Carlsbad, Calif. – Toshiba will be better positioned to serve its dealers as it continues a transformation process from an aging industrial power to a “marketing company,” Toru “Ike” Uchiike, president of Toshiba America Consumer Products (TACP), told the press at a company dealer meeting here.

Part of the transformation recently led to the creation of a new business unit, called the Digital Media Working Research Co., which will be focused on bringing digital convergence technologies to market.

Meanwhile, Toshiba is gearing up to be more responsive to customer needs, Uchiike said. “We must anticipate customer needs and deliver great products with the highest level of customer satisfaction,” he stated.

Toshiba will continue to make strategic partnerships with other companies to ensure a presence in all of the most compelling new technologies, he added. “We are a company that works well with others.”

Uchiike pointed to a recent cooperative effort with SanDisk to participate in the SD Flash media format. The tiny memory card – which is also used by Panasonic – will be found in Toshiba’s digital cameras currently handled by its West Coast-based computer division and in a new digital music player that TACP will distribute by the end of the year.

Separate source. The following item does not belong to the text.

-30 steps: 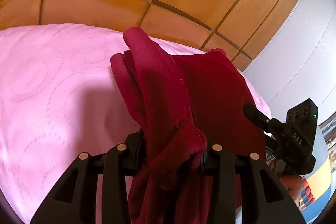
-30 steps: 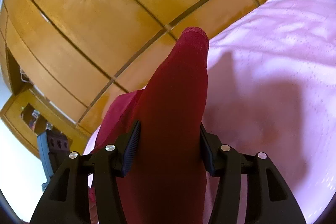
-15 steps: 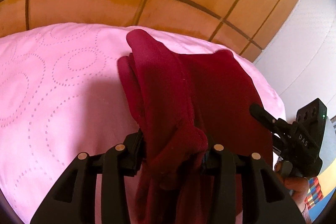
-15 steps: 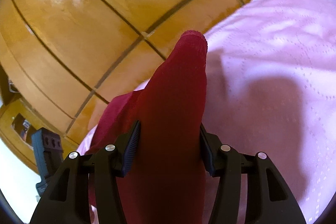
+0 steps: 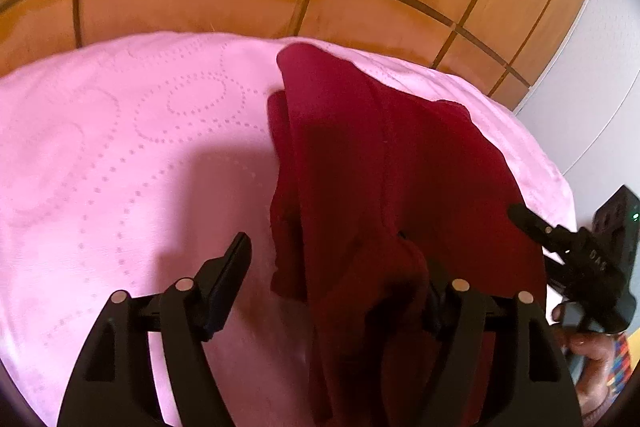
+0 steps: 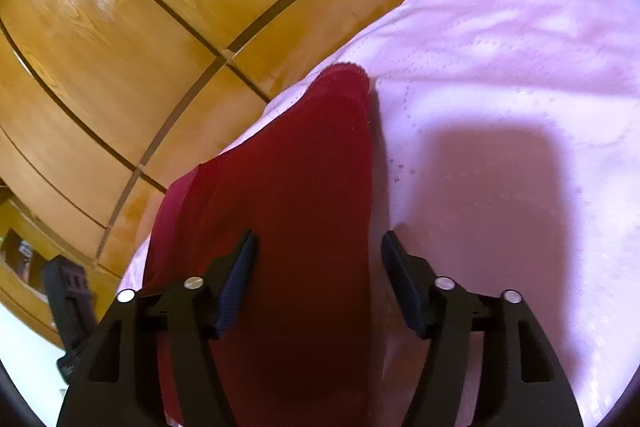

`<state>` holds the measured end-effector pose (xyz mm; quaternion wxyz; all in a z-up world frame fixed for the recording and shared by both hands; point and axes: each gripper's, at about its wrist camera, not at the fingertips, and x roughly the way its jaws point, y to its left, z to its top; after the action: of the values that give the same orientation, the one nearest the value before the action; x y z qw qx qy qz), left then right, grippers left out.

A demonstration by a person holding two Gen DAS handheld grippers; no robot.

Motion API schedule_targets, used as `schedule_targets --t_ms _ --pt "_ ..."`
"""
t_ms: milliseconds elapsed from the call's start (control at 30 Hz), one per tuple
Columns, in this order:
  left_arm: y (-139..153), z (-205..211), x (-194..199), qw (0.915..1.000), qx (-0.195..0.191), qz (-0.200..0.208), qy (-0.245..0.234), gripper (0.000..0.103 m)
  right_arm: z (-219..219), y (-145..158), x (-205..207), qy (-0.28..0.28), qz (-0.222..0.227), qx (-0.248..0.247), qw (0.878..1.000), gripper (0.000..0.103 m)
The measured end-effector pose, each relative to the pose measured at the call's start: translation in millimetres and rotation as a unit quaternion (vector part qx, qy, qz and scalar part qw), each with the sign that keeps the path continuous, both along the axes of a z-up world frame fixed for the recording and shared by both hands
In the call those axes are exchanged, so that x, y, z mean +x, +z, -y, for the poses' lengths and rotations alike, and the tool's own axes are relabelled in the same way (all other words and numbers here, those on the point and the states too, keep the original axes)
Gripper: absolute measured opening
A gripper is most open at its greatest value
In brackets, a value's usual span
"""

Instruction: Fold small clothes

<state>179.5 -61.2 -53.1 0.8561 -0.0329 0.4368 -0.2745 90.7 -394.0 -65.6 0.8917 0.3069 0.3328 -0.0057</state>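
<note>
Red cloth (image 5: 360, 163) lies in folds on your pink bed cover (image 5: 120, 155). Your left claw (image 5: 340, 267) has just opened wide; cloth only leans on one finger. Your right claw (image 6: 316, 259) has just opened too, with cloth loose between its fingers.

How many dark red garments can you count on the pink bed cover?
1. The dark red garment lies bunched on the pink bed cover between the open left gripper and open right gripper. More could be hidden under its folds.
</note>
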Motion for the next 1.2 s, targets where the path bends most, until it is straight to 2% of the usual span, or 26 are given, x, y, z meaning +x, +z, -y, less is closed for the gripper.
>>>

However, he indicated that Toshiba has much bigger plans for the SD format, including its use in future set-top boxes for digitally networked homes.

The TACP president pointed out that his company had participated in the development of networking protocols such as the Home Audio/Video Interface (HAVi), which will be used to control products that are interconnected by IEEE 1394 digital cables. Toshiba, he said, also helped to develop the next version of Bluetooth, which will perform similar functions to HAVi, in networks that use wireless RF connections.

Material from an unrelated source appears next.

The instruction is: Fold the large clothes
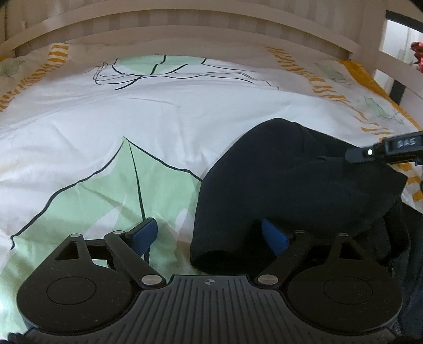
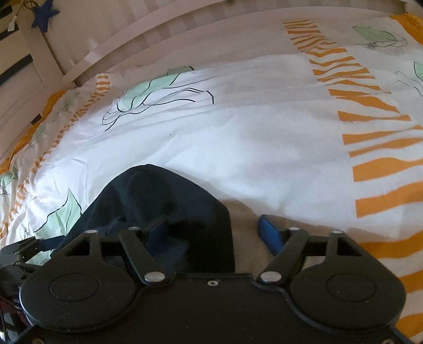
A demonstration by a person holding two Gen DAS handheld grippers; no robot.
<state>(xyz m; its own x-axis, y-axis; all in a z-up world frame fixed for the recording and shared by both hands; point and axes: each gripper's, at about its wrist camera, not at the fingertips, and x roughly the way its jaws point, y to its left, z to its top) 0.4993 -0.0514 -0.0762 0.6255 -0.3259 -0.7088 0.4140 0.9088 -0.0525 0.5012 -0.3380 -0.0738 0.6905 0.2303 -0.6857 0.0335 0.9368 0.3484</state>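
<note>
A dark garment (image 1: pixel 290 185) lies bunched on the duvet (image 1: pixel 132 127). The left gripper (image 1: pixel 211 235) is spread wide, its right finger (image 1: pixel 275 238) tucked under the cloth's edge. The right gripper (image 2: pixel 214 232) is wide too, its left finger (image 2: pixel 156 230) over the cloth.

bed and its surroundings
a white duvet cover (image 1: pixel 164 127) with green leaves and orange stripes spreads below a pale slatted headboard (image 1: pixel 185 34); a blue star (image 2: pixel 44 14) hangs beside the headboard.
</note>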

In briefly listing his vision of the digital home entertainment future, Uchiike said Toshiba is committed to a TV-centric approach. In a Toshiba-based home entertainment network, “the display is not a passive component. Instead it will have more power than a PC and will function as the nexus for entertainment, communication.”

As for other upcoming products, he noted that Toshiba and Microsoft are co-developing high-resolution LCD-based flat panel displays for use in portable electronics. “This will help grow the market for electronic publishing,” he said.

Toshiba, he added, also helped to develop the “Emotion Engine,” which was defined as a high-performance processor for video entertainment.

To underscore Toshiba’s expanding role in portable LCD technologies, TACP introduced its first portable LCD DVD player.

A larger version of flat-screen technology – called a surface-conduction electron emitter display (SED) – is being co-developed with Canon and “is still two or three years away,” he said. The design is said to outperform plasma for brightness and contrast levels, cost to manufacturers and power consumption. Uchiike said SED technology requires only one-fifth the power of plasma.